Assignment :: From the first line to the last, retype the listing without any alteration.

Data ::
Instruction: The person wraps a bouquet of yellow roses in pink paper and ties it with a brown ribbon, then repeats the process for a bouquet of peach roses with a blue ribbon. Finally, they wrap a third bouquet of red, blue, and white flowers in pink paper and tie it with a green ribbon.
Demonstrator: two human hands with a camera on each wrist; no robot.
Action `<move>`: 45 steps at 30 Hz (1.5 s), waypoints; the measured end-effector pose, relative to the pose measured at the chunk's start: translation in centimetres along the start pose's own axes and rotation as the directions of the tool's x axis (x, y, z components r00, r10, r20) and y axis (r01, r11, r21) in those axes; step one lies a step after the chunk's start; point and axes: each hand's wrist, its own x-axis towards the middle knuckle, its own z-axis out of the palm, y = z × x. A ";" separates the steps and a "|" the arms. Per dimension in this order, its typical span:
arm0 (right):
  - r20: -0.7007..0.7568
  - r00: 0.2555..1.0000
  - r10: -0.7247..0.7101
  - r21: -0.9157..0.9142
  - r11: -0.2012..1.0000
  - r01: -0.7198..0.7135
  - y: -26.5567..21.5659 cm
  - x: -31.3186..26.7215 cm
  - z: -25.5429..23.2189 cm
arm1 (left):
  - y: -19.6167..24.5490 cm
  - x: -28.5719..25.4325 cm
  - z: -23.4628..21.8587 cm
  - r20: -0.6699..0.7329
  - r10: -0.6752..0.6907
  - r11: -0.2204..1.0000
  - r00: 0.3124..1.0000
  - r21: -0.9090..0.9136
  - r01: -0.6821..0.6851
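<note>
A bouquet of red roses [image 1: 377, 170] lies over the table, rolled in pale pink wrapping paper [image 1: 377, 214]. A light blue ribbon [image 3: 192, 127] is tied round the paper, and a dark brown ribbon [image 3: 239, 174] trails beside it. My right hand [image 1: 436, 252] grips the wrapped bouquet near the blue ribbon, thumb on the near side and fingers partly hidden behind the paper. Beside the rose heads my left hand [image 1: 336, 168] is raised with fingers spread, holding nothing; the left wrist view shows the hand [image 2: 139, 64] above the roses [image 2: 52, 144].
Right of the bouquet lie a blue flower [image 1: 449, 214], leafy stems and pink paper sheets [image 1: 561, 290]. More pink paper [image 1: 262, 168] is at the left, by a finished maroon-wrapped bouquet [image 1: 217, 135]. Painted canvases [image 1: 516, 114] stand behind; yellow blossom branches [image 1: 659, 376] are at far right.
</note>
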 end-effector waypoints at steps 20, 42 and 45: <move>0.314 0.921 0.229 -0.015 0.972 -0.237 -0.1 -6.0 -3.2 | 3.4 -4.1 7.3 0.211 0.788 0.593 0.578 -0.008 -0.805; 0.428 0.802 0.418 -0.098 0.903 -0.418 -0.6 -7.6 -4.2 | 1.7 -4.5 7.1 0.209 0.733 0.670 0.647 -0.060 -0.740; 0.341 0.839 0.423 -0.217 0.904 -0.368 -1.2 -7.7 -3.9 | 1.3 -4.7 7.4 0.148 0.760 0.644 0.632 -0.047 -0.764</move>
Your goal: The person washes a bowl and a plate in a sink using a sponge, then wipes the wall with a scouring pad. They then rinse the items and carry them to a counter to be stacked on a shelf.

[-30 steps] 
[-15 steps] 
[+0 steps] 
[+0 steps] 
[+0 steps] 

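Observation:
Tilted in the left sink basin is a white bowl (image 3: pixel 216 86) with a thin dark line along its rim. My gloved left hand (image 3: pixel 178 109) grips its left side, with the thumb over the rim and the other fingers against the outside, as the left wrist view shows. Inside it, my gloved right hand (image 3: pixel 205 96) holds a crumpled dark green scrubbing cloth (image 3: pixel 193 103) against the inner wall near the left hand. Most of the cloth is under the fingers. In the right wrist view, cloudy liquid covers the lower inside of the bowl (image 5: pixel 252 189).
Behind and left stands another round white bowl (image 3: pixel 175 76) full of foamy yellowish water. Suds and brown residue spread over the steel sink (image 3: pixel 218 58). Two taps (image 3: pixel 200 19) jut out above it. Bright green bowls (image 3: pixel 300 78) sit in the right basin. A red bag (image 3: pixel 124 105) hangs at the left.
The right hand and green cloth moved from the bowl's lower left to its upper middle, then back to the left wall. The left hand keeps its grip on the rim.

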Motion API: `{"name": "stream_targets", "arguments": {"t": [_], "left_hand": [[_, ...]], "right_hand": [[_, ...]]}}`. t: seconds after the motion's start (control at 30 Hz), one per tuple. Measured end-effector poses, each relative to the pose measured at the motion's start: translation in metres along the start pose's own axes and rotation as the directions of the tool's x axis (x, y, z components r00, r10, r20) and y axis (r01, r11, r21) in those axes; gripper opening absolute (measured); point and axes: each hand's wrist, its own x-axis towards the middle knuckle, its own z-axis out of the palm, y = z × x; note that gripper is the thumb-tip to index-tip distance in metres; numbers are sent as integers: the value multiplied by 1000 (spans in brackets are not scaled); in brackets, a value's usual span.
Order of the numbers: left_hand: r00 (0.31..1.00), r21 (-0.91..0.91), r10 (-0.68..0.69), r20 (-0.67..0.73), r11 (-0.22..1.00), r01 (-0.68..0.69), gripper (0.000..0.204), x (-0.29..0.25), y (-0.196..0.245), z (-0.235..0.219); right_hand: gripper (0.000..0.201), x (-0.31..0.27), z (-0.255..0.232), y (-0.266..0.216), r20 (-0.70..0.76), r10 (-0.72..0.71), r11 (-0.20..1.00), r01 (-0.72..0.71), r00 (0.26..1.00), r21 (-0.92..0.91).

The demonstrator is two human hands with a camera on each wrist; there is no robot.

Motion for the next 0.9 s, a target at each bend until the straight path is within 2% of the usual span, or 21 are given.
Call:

Solution below ::
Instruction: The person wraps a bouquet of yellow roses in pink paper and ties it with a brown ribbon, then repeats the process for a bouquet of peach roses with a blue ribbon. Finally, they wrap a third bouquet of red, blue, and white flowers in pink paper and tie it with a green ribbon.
Demonstrator: two human hands with a camera on each wrist; no robot.
Action `<move>`: 45 steps at 30 Hz (1.5 s), waypoints; the measured end-effector pose, relative to the pose measured at the chunk's start: translation in centimetres along the start pose's own axes and rotation as the directions of the tool's x axis (x, y, z components r00, r10, r20) and y axis (r01, r11, r21) in those axes; step one lies a step after the chunk's start; point and axes: each hand's wrist, its own x-axis towards the middle knuckle, its own z-axis out of the palm, y = z × x. A ";" separates the steps and a "|" the arms. Per dimension in this order, its typical span:
arm0 (right):
  - r20: -0.7007..0.7568
  - r00: 0.2555..1.0000
  - r10: -0.7247..0.7101
  - r21: -0.9157..0.9142
  - r11: -0.2012..1.0000
  - r01: -0.7198..0.7135
  - y: -26.5567..21.5659 cm
  - x: -31.3186..26.7215 cm
  - z: -25.5429..23.2189 cm
arm1 (left):
  - y: -19.6167..24.5490 cm
  - x: -28.5719..25.4325 cm
  - z: -23.4628..21.8587 cm
  - r20: -0.6699..0.7329
  - r10: -0.6752..0.6907
  - r11: -0.2204..1.0000
  - r00: 0.3124..1.0000
  - r21: -0.9090..0.9136
  - r01: -0.6821..0.6851
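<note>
A bouquet of red roses [image 1: 377, 170] lies over the table, rolled in pale pink wrapping paper [image 1: 377, 214]. A light blue ribbon [image 3: 192, 127] is tied round the paper, and a dark brown ribbon [image 3: 239, 174] trails beside it. My right hand [image 1: 436, 252] grips the wrapped bouquet near the blue ribbon, thumb on the near side and fingers partly hidden behind the paper. Beside the rose heads my left hand [image 1: 336, 168] is raised with fingers spread, holding nothing; the left wrist view shows the hand [image 2: 139, 64] above the roses [image 2: 52, 144].
Right of the bouquet lie a blue flower [image 1: 449, 214], leafy stems and pink paper sheets [image 1: 561, 290]. More pink paper [image 1: 262, 168] is at the left, by a finished maroon-wrapped bouquet [image 1: 217, 135]. Painted canvases [image 1: 516, 114] stand behind; yellow blossom branches [image 1: 659, 376] are at far right.
</note>
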 end-effector waypoints at steps 20, 42 and 45: <move>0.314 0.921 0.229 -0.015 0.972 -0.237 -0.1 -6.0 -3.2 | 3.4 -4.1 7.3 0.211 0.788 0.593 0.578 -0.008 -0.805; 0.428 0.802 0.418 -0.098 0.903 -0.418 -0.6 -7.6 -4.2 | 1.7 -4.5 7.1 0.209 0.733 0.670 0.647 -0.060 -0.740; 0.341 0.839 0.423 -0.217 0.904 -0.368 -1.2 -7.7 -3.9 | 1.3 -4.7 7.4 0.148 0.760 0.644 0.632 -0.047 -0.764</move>
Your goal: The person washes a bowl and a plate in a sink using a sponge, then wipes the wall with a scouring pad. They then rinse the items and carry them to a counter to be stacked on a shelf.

[-30 steps] 
[-15 steps] 
[+0 steps] 
[+0 steps] 
[+0 steps] 

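Observation:
Tilted in the left sink basin is a white bowl (image 3: pixel 216 86) with a thin dark line along its rim. My gloved left hand (image 3: pixel 178 109) grips its left side, with the thumb over the rim and the other fingers against the outside, as the left wrist view shows. Inside it, my gloved right hand (image 3: pixel 205 96) holds a crumpled dark green scrubbing cloth (image 3: pixel 193 103) against the inner wall near the left hand. Most of the cloth is under the fingers. In the right wrist view, cloudy liquid covers the lower inside of the bowl (image 5: pixel 252 189).
Behind and left stands another round white bowl (image 3: pixel 175 76) full of foamy yellowish water. Suds and brown residue spread over the steel sink (image 3: pixel 218 58). Two taps (image 3: pixel 200 19) jut out above it. Bright green bowls (image 3: pixel 300 78) sit in the right basin. A red bag (image 3: pixel 124 105) hangs at the left.
The right hand and green cloth moved from the bowl's lower left to its upper middle, then back to the left wall. The left hand keeps its grip on the rim.
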
Motion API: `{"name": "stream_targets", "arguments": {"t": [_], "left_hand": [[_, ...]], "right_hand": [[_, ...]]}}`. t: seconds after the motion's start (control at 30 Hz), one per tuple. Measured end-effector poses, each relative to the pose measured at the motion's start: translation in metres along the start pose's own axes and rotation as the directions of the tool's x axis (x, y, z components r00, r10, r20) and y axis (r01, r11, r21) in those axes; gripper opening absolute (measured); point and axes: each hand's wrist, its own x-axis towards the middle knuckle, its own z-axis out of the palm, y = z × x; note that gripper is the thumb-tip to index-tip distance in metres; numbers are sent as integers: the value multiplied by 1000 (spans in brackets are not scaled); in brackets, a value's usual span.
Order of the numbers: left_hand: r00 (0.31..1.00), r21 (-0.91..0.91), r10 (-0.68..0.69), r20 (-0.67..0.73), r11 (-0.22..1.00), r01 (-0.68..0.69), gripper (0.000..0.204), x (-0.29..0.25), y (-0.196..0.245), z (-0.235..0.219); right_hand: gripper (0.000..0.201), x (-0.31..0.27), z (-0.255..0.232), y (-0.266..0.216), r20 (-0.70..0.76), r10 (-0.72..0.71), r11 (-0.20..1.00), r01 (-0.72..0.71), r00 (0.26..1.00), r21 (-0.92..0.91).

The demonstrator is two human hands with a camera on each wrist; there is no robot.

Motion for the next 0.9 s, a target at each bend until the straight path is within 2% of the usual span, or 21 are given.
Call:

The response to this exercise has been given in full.